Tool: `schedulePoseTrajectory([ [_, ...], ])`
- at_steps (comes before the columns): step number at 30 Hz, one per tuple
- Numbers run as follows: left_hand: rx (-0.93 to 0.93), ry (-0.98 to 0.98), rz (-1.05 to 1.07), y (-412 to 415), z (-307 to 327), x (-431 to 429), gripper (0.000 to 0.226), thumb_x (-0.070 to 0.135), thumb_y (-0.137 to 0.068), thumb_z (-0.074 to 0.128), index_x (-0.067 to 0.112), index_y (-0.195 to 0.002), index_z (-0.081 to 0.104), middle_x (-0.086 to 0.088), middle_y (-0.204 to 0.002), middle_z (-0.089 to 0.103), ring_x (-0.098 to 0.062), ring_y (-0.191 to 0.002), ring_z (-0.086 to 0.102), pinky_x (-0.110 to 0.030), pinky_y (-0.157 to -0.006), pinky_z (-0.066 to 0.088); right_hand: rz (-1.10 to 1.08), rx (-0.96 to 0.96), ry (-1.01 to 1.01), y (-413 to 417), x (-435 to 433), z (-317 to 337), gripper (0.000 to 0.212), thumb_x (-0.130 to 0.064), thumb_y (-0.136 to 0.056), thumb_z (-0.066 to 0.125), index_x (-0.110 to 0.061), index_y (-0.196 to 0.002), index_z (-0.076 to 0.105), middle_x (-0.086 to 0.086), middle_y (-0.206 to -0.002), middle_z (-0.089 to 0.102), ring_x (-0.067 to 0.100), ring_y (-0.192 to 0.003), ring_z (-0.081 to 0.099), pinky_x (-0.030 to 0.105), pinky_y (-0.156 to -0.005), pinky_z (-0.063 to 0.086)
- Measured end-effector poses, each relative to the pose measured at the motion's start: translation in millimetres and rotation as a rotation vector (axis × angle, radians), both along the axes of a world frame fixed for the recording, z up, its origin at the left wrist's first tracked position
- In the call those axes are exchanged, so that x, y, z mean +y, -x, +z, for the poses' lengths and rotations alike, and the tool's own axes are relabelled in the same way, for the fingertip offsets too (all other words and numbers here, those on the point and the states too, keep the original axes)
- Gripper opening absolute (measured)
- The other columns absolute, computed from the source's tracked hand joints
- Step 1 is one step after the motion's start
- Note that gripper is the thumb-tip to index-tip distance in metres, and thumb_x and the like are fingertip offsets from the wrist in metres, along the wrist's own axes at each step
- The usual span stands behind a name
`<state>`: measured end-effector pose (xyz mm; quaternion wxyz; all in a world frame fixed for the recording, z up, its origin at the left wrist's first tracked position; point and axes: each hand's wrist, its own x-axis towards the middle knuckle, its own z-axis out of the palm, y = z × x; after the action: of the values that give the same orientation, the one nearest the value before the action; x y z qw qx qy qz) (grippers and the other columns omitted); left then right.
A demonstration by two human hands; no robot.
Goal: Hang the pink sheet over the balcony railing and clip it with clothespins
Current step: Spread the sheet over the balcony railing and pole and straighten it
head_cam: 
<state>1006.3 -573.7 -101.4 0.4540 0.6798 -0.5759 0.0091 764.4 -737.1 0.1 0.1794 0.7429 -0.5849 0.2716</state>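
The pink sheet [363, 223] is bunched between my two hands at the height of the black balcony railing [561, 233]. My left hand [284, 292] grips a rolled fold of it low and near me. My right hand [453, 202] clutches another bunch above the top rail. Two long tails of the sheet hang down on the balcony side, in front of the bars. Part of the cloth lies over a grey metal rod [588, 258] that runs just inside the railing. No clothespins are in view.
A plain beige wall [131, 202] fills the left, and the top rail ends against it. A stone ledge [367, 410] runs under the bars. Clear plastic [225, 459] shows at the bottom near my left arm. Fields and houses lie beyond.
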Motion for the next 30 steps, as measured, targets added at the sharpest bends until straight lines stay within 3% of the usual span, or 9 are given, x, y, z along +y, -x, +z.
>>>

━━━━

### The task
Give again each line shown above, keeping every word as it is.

### Solution for this problem
Tool: `schedulePoseTrajectory([ [_, ...], ])`
- at_steps (comes before the columns): step number at 30 Hz, one per tuple
- Numbers run as follows: left_hand: rx (-0.93 to 0.93), ry (-0.98 to 0.98), rz (-1.05 to 1.07), y (-412 to 415), z (-307 to 327), x (-431 to 429), gripper (0.000 to 0.226), thumb_x (-0.070 to 0.135), thumb_y (-0.137 to 0.068), thumb_z (-0.074 to 0.128), index_x (-0.067 to 0.112), index_y (-0.195 to 0.002), index_z (-0.081 to 0.104), middle_x (-0.086 to 0.088), middle_y (-0.204 to 0.002), middle_z (-0.089 to 0.103), ring_x (-0.098 to 0.062), ring_y (-0.191 to 0.002), ring_z (-0.086 to 0.102), pinky_x (-0.110 to 0.030), pinky_y (-0.157 to -0.006), pinky_z (-0.066 to 0.088); right_hand: rz (-1.10 to 1.08), rx (-0.96 to 0.96), ry (-1.01 to 1.01), y (-413 to 417), x (-435 to 433), z (-317 to 337), gripper (0.000 to 0.212), thumb_x (-0.130 to 0.064), thumb_y (-0.136 to 0.056), thumb_z (-0.066 to 0.125), index_x (-0.110 to 0.061), index_y (-0.196 to 0.002), index_z (-0.076 to 0.105), middle_x (-0.086 to 0.086), middle_y (-0.206 to -0.002), middle_z (-0.089 to 0.102), ring_x (-0.067 to 0.100), ring_y (-0.192 to 0.003), ring_z (-0.081 to 0.099), pinky_x (-0.030 to 0.105), pinky_y (-0.156 to -0.005), pinky_z (-0.063 to 0.086)
- Measured end-effector poses, each relative to the pose measured at the motion's start: translation in millimetres and rotation as a rotation vector (axis × angle, radians), both along the axes of a world frame fixed for the recording, z up, its origin at the left wrist's first tracked position
- In the call those axes are exchanged, so that x, y, z mean +y, -x, +z, for the poses' lengths and rotations alike, and the tool's own axes are relabelled in the same way, for the fingertip offsets too (all other words and numbers here, those on the point and the states too, keep the original axes)
- Gripper opening absolute (measured)
- The other columns absolute, computed from the source's tracked hand joints
- Step 1 is one step after the motion's start
- Note that gripper is the thumb-tip to index-tip distance in metres, and thumb_x and the like are fingertip offsets from the wrist in metres, along the wrist's own axes at each step
- The usual span stands behind a name
`<state>`: measured end-effector pose (xyz mm; quaternion wxyz; all in a world frame fixed for the recording, z up, its origin at the left wrist's first tracked position; point and axes: each hand's wrist, its own x-axis towards the middle knuckle, its own z-axis out of the palm, y = z × x; after the action: of the values that give the same orientation, the one nearest the value before the action; x y z qw qx qy qz) (grippers and the other columns omitted); left then right.
A demonstration by two human hands; no robot.
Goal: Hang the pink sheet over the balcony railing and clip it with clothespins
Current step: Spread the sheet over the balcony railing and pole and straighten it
head_cam: 
<state>1006.3 -573.7 -101.4 0.4540 0.6798 -0.5759 0.0091 764.4 -737.1 0.1 0.1794 0.7429 -0.5849 0.2716</state>
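The pink sheet [363, 223] is bunched between my two hands at the height of the black balcony railing [561, 233]. My left hand [284, 292] grips a rolled fold of it low and near me. My right hand [453, 202] clutches another bunch above the top rail. Two long tails of the sheet hang down on the balcony side, in front of the bars. Part of the cloth lies over a grey metal rod [588, 258] that runs just inside the railing. No clothespins are in view.
A plain beige wall [131, 202] fills the left, and the top rail ends against it. A stone ledge [367, 410] runs under the bars. Clear plastic [225, 459] shows at the bottom near my left arm. Fields and houses lie beyond.
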Motion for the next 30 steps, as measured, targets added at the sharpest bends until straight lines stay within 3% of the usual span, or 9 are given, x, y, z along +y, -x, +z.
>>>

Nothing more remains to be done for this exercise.